Comments like ‘little girl needs to keep to herself before daddy breaks her face’ get a free pass in the name of free speech.
Every day, thousands of social media moderators scroll through feeds of threats, pornography, animal and child cruelty, car crashes and bloody beatings in order to decide what is acceptable and what must be removed. And the leaking of Facebook’s training manuals means we now know what standard they are working to, allowing content most users would find abhorrent.
But removing as little as possible in order to protect free speech, built into the American DNA of most social media sites, perversely means others are likely to be invisibly silenced. By allowing threatening language aimed disproportionately at women, Facebook is effectively accepting that they may be forced out by hostility.
Moderating huge, fast-moving social media sites is a major headache for their owners. After taking an initial light-touch approach to moderation, these sites are clearly anxious to solve the problem of controversial content. But without their own robust policies, they are at risk of tempting increasingly impatient governments to bring in regulation.
Facebook’s hundred-plus training manuals cover everything from cannibalism to match-fixing and show the company accepts the need for moderation, but its libertarian values mean it will still allow content that no mainstream media outlet would tolerate for a moment.
Facebook classes aspirational threats such as “I hope someone kills you” as acceptable. Under a section on “credible violence”, it also permits conditional threats such as “unless you stop bitching I’ll have to cut your tongue out” or “little girl needs to keep to herself before daddy breaks her face”, to take a couple of examples from its guidelines. It also allows calls for action such as “to snap a bitch’s neck, make sure to apply all your pressure to the middle of her throat”. It even allows direct threats if no specifics such as timings or the target’s whereabouts are included.
These rules are wrapped in caveats and exclusions. For example, celebrities are given more protection, as are vulnerable groups such as the homeless. The sheer volume and complexity of the rule-book means that the moderators themselves are reported to be struggling with the concepts, let alone the massive volume.
But what doesn’t seem to be considered is that allowing such violent language in the name of freedom of speech for some creates a hostile environment for others. This slowly leads to the withdrawal or forced exclusion of the targeted groups, particularly outspoken women and minority groups.
There’s 20 years’ worth of research, going back to the days of listserv email mailing lists that shows that women fall silent when encountering misogynistic abuse online. Of course, this is not limited to the internet. The tedious debate about women speaking in church is still rumbling on, 2,000 years after St. Paul set out his views in his New Testament letter to the Corinthians.
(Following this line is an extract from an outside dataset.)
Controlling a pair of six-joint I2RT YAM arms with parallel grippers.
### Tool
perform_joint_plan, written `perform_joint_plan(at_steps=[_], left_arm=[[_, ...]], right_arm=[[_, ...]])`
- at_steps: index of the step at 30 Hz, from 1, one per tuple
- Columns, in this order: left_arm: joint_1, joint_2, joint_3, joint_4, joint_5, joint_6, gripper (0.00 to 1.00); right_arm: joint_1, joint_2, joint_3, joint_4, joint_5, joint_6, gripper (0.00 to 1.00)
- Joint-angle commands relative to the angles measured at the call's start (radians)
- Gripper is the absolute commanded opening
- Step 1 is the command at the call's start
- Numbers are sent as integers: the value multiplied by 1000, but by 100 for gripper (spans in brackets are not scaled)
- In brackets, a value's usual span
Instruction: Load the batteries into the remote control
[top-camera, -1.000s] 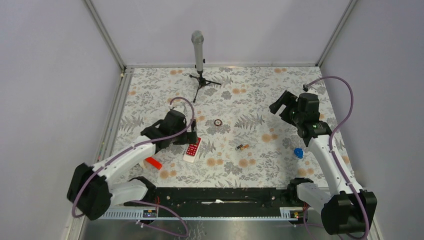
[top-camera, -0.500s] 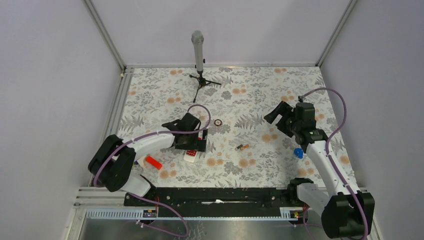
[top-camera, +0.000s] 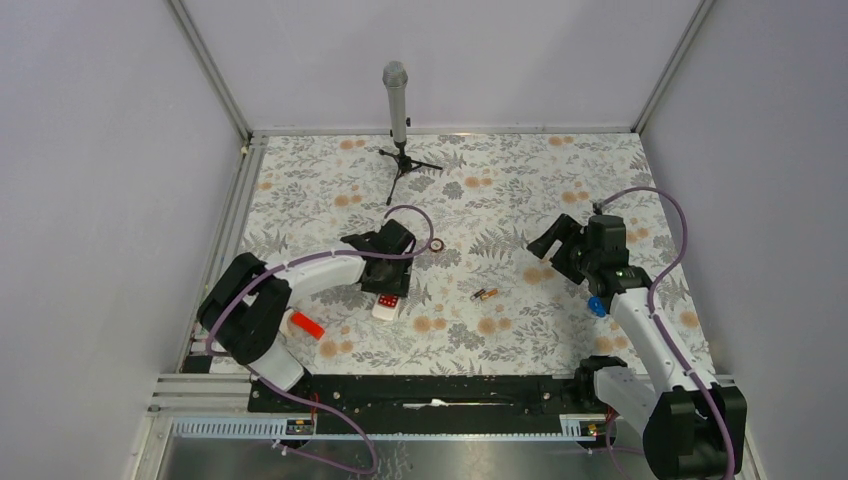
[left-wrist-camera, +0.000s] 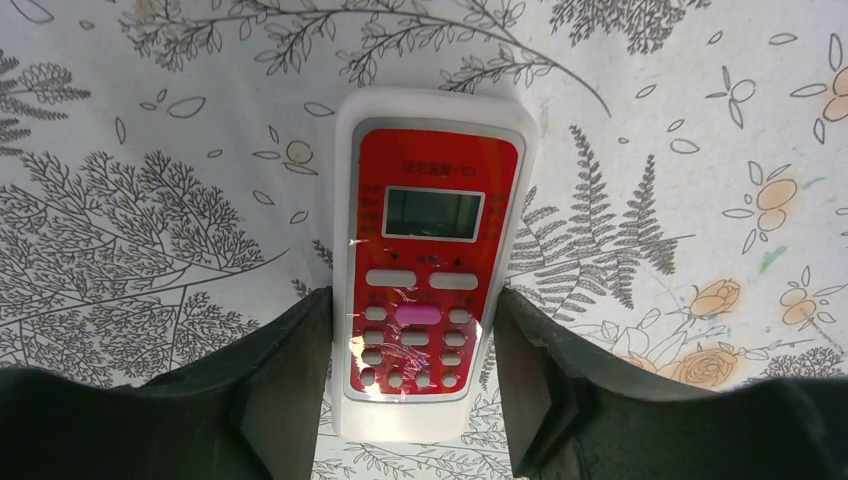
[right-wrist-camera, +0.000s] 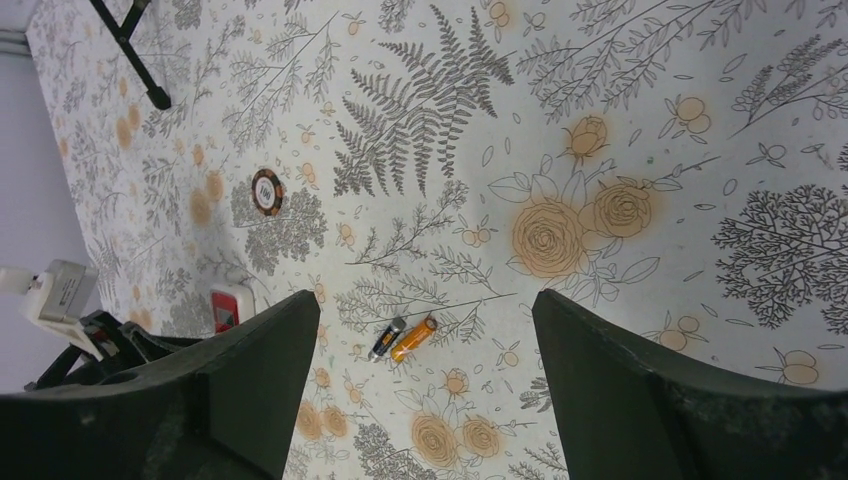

But it is particularly important if this hostile environment is allowed to flourish on the social media sites that pride themselves on being the great debating chambers of our age. If women are forced off these platforms, then it has a significant impact on which issues we consider important, and by extension, democracy itself.
The internet also allows types of abuse that we haven’t seen before. Facebook is particularly struggling with revenge pornography and sextortion, reportedly trying to assess nearly 54,000 potential cases in a single month. Research suggests women are more likely to be made afraid by revenge porn.
But even more frightening issues include “doxxing” and “swatting”, threatening real violence for minor grudges. Doxxing is the simple but widespread practice of publishing personal details about a target such as their home address, bank statements, social security numbers and anything else the uploader can find, with the implicit message, “do with these what you will”.
Swatting is the more disturbing practice of calling the police and claiming there is a gunman holding hostages at the target’s house. This became a prank in the US gaming community, but has also been used against British women such as Mumsnet founder Justine Roberts.
The most depressing part of all this is that the people most likely to be targeted, and so likely to disappear from online communities, are those who are most likely to have something to say which challenges stereotypes. A major Guardian review of comments blocked by moderators on its site found eight of the ten writers most likely to attract abuse were women, four white and four non-white. The other two were black men.
Facebook seems to have decided that freedom of speech means the lightest possible touch of moderation that doesn’t turn off its increasingly mainstream users, or lead to calls for government regulation. But freedom of speech for some comes at the cost of the absence of others.
Amy Binns is a senior lecturer of journalism and digital communication at the University of Central Lancashire.